Exercise directions:
Copy the data that appears below exactly. Drop the pictures.

The data:

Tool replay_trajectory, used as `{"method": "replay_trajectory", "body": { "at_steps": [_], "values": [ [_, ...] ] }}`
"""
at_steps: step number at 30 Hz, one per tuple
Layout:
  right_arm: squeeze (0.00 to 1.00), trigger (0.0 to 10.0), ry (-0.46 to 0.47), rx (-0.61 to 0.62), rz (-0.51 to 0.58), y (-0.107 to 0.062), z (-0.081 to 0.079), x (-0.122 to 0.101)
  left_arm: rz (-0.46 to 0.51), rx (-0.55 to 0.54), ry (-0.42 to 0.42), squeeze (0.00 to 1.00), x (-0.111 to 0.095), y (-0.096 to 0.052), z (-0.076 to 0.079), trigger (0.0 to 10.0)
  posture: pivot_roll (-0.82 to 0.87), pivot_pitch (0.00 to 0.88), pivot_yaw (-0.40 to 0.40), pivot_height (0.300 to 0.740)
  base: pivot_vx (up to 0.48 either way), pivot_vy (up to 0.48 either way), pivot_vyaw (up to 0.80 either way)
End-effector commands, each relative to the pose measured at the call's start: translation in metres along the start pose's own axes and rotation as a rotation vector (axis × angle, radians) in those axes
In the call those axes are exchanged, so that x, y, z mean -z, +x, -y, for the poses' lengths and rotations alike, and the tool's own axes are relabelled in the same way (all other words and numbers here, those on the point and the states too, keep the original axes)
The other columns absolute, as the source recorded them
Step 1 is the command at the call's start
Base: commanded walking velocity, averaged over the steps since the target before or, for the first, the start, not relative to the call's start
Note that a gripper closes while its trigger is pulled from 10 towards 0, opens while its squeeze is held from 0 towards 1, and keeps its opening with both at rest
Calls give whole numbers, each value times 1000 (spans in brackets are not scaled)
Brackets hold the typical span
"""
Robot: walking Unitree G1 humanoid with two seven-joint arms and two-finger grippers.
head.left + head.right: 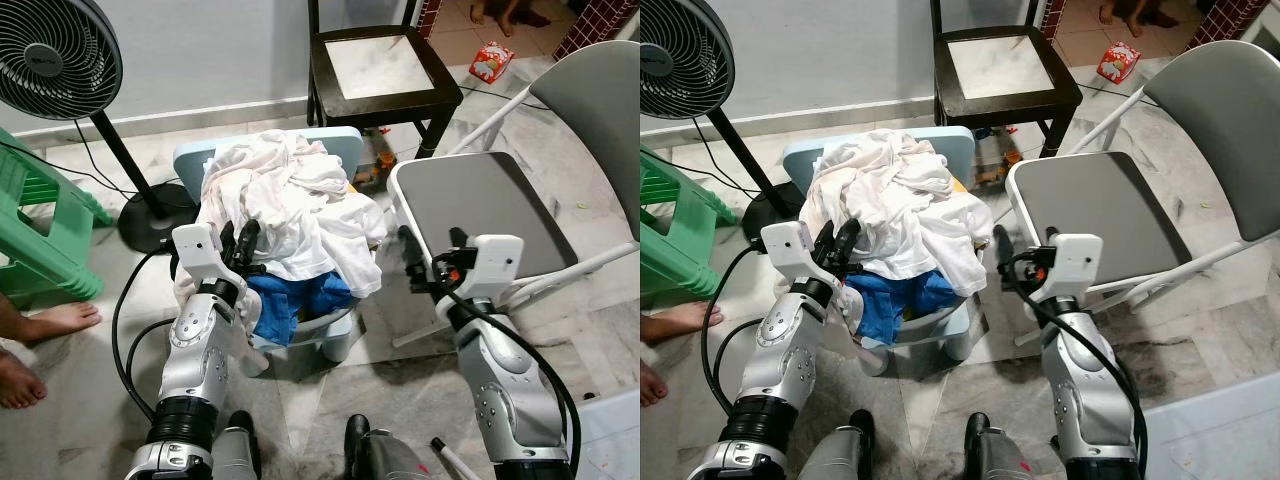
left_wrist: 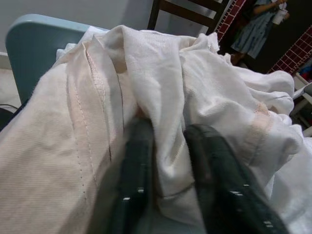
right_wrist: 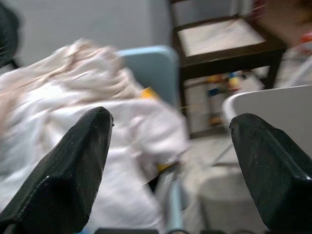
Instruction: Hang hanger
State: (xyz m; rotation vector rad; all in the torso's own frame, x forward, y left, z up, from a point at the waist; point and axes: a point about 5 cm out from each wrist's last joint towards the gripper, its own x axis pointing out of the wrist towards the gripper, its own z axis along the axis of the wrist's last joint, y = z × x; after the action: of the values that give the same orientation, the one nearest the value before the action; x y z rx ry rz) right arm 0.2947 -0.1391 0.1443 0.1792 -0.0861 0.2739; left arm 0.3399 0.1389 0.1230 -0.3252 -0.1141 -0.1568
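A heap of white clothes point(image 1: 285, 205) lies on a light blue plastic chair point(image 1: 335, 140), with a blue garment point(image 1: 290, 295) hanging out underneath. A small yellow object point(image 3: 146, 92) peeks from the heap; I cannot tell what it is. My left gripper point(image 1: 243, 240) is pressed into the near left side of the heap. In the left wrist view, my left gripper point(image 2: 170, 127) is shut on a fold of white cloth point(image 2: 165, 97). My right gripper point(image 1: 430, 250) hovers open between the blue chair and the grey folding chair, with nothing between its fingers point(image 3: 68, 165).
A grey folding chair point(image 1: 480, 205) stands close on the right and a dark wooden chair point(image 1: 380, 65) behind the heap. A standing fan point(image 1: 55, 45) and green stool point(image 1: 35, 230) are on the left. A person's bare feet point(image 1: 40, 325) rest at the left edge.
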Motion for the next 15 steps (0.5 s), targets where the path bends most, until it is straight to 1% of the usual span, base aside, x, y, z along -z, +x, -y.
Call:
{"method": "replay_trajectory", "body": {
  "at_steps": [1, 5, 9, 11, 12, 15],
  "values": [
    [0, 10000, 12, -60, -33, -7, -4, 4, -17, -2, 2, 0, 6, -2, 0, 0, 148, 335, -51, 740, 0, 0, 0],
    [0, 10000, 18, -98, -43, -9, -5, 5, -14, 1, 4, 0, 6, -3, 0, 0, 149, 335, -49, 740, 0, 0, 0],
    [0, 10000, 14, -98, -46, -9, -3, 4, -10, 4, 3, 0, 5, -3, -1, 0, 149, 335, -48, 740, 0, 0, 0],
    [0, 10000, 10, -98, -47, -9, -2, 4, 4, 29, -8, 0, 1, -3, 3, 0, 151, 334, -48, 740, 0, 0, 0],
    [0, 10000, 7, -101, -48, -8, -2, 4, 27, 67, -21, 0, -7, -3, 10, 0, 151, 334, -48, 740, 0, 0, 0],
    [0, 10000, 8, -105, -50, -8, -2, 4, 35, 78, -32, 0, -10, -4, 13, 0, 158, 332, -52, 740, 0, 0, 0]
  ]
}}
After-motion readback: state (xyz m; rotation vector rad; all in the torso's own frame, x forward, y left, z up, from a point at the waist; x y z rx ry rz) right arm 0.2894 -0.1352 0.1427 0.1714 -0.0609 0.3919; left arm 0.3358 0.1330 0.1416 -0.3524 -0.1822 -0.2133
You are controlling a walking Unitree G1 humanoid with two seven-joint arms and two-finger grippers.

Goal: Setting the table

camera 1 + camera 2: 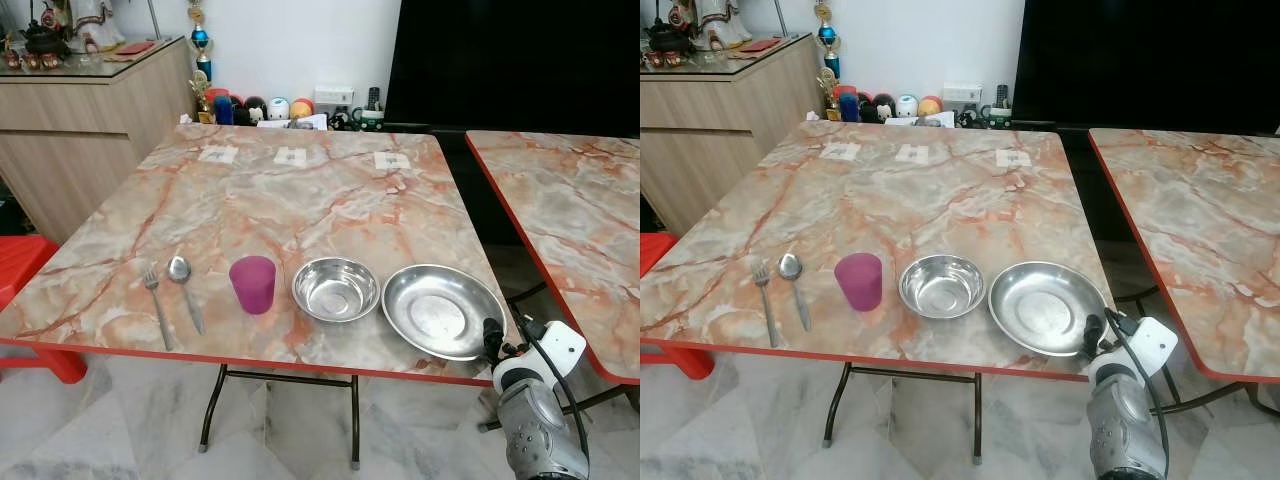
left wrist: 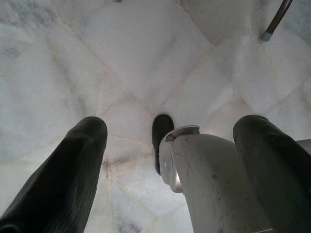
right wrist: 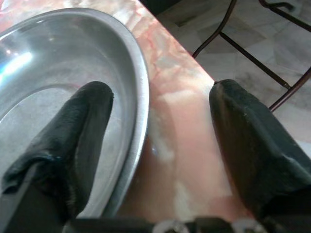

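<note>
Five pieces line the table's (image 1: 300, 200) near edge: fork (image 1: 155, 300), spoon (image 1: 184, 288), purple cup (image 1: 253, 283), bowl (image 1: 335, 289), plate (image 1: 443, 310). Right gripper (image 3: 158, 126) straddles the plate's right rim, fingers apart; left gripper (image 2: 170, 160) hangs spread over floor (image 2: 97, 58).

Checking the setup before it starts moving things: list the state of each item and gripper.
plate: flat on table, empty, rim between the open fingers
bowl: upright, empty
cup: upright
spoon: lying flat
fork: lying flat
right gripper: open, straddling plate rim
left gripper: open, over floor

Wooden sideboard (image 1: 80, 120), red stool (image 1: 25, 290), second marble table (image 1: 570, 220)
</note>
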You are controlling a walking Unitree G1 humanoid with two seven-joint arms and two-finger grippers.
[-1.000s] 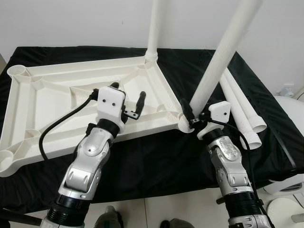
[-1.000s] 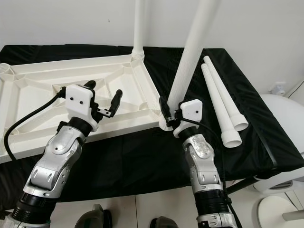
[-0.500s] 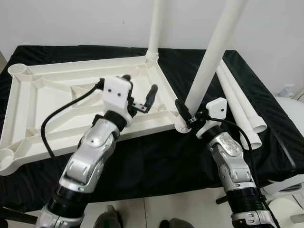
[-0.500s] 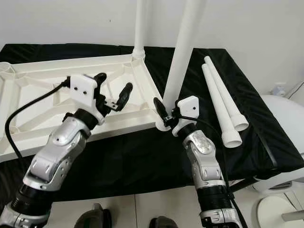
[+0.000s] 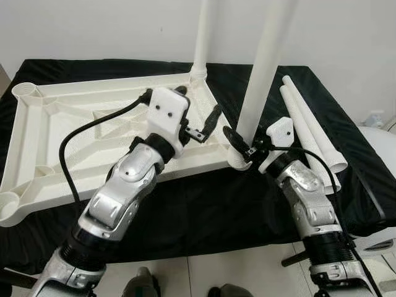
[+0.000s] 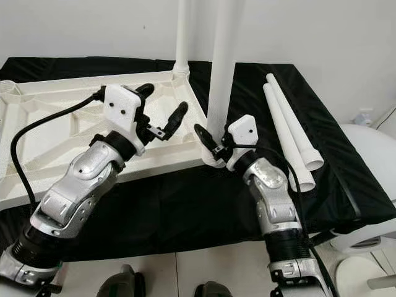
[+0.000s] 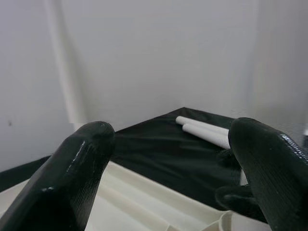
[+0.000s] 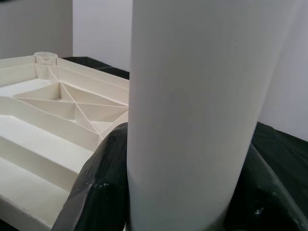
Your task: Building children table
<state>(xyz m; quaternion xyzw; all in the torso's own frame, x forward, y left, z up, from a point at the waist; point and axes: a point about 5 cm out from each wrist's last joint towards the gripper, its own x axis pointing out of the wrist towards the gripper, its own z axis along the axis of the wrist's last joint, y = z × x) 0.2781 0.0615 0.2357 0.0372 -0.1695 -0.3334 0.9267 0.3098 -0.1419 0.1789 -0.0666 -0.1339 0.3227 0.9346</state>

Result of the task:
Tool replay_trajectory, used as `{"method": "replay_trajectory", "body": { "at_steps": [_], "values": [ [_, ...] ] }}`
"""
at_steps: step number at 30 Hz, one per tuple
Layout:
  right_arm: squeeze (0.00 to 1.00), trigger (0.0 to 10.0), ry (-0.46 to 0.47), rx (-0.61 to 0.62), rz (-0.51 to 0.58), y (-0.107 to 0.062), z (-0.081 to 0.079), x (-0.122 to 0.101)
  left_arm: rz (-0.46 to 0.51), rx (-0.55 to 0.54), ry (-0.42 to 0.42), squeeze (0.00 to 1.00), x (-0.111 to 0.095), y (-0.096 to 0.052), z (-0.076 to 0.079), trigger (0.0 to 10.0)
  posture: pivot_roll (-0.82 to 0.87), pivot_pitch (0.00 to 0.88), pivot_yaw (-0.40 to 0.40), pivot_height (0.300 to 0.740)
  base: pivot_vx (up to 0.48 either way), pivot_vy (up to 0.48 either way), pivot_vyaw (up to 0.80 either way)
End-effector commands, each relative to the pose measured at the call's start: translation in metres along the start pose's own axes and rotation as a rotation vector (axis × angle, radians) in those axes
In the call those axes are exchanged, so that x, y, z mean -z, +x, -y, for the poses' lengths and rotations alike, and the tool's own axes are relabelled in the same way (all other words and numbers here, those on the point and the states too, keep the original axes)
The other columns absolute, as the source recorded them
Step 1 is the command at the call's start
Base: commanded walking velocity, averaged over the steps since the target before or, for the first, the start, not relative to the call's start
Note that a gripper closes while its trigger is pulled from 10 towards 0, opens while its squeeze is held from 0 towards 1, and keeps its opening with both at rest
Calls give whole numbers, each value times 1000 (spans in brackets are not scaled)
Brackets hold the typical span
"""
Robot: walking Unitree G1 humanoid with two seven-joint arms and two-finger grippers.
head.left + head.right: 
left_wrist: 
right_wrist: 
Instruction: Hang hanger
State: (xyz m; rotation vector rad; all in the torso's own frame, x forward, y left, z up, from a point at the waist; point and axes: a point about 5 cm out from each wrist's last joint towards the gripper, its own x axis pointing out of the wrist towards the gripper, its own z axis along the axis of the wrist's last joint, y = z × x; after the action: of the values that give the same orientation, the one nearest the value before the action; x y z rx ry rz) right arm 0.2947 -0.1391 0.1443 0.1792 -0.0861 0.2739; left arm 0.3399 0.1389 0.1230 -0.3252 -0.1141 -0.1568
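A heap of white clothes point(image 1: 285, 205) lies on a light blue plastic chair point(image 1: 335, 140), with a blue garment point(image 1: 290, 295) hanging out underneath. A small yellow object point(image 3: 146, 92) peeks from the heap; I cannot tell what it is. My left gripper point(image 1: 243, 240) is pressed into the near left side of the heap. In the left wrist view, my left gripper point(image 2: 170, 127) is shut on a fold of white cloth point(image 2: 165, 97). My right gripper point(image 1: 430, 250) hovers open between the blue chair and the grey folding chair, with nothing between its fingers point(image 3: 68, 165).
A grey folding chair point(image 1: 480, 205) stands close on the right and a dark wooden chair point(image 1: 380, 65) behind the heap. A standing fan point(image 1: 55, 45) and green stool point(image 1: 35, 230) are on the left. A person's bare feet point(image 1: 40, 325) rest at the left edge.
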Motion for the next 15 steps (0.5 s), targets where the path bends most, until it is straight to 1% of the usual span, base aside, x, y, z along -z, +x, -y.
Call:
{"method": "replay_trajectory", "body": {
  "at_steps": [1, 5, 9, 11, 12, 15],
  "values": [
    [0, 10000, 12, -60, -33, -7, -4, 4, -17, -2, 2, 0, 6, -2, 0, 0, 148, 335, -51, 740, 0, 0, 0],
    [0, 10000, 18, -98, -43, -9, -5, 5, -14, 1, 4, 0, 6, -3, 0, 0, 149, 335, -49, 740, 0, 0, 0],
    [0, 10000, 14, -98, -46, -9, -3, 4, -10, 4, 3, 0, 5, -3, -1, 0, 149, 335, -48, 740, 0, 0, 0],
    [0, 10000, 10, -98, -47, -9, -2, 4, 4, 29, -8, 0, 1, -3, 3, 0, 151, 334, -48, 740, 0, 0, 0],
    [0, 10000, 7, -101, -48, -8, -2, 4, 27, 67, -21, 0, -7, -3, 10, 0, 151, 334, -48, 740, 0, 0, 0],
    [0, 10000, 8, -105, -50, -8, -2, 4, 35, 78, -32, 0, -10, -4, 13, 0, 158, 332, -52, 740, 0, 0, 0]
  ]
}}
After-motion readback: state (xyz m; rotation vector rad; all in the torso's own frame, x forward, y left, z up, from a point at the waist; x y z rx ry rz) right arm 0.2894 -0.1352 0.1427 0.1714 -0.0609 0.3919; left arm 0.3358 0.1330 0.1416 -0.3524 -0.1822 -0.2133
You are controlling a walking Unitree G1 humanoid with two seven-joint arms and two-finger grippers.

Goal: Setting the table

camera 1 + camera 2: 
left wrist: 
right wrist: 

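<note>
Five pieces line the table's (image 1: 300, 200) near edge: fork (image 1: 155, 300), spoon (image 1: 184, 288), purple cup (image 1: 253, 283), bowl (image 1: 335, 289), plate (image 1: 443, 310). Right gripper (image 3: 158, 126) straddles the plate's right rim, fingers apart; left gripper (image 2: 170, 160) hangs spread over floor (image 2: 97, 58).

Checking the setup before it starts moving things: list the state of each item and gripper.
plate: flat on table, empty, rim between the open fingers
bowl: upright, empty
cup: upright
spoon: lying flat
fork: lying flat
right gripper: open, straddling plate rim
left gripper: open, over floor

Wooden sideboard (image 1: 80, 120), red stool (image 1: 25, 290), second marble table (image 1: 570, 220)
</note>
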You are controlling a walking Unitree G1 humanoid with two seven-joint arms and two-finger grippers.
[-1.000s] 
[-1.000s] 
[-0.500s] 
[-0.500s] 
[+0.000s] 
[+0.000s] 
[+0.000s] 
[+0.000s] 
Your task: Building children table
<state>(xyz m; quaternion xyzw; all in the torso's own frame, x forward, y left, z up, from a point at the waist; point and axes: a point about 5 cm out from each wrist's last joint towards the gripper, its own x axis pointing out of the wrist towards the gripper, its own z axis along the axis of the wrist's last joint, y = z × x) 0.2781 0.0615 0.2357 0.0372 -0.1695 -0.3334 0.9267 0.3098 -0.1419 0.1789 -0.0666 -0.1339 0.3227 0.9346</state>

That is the complete output.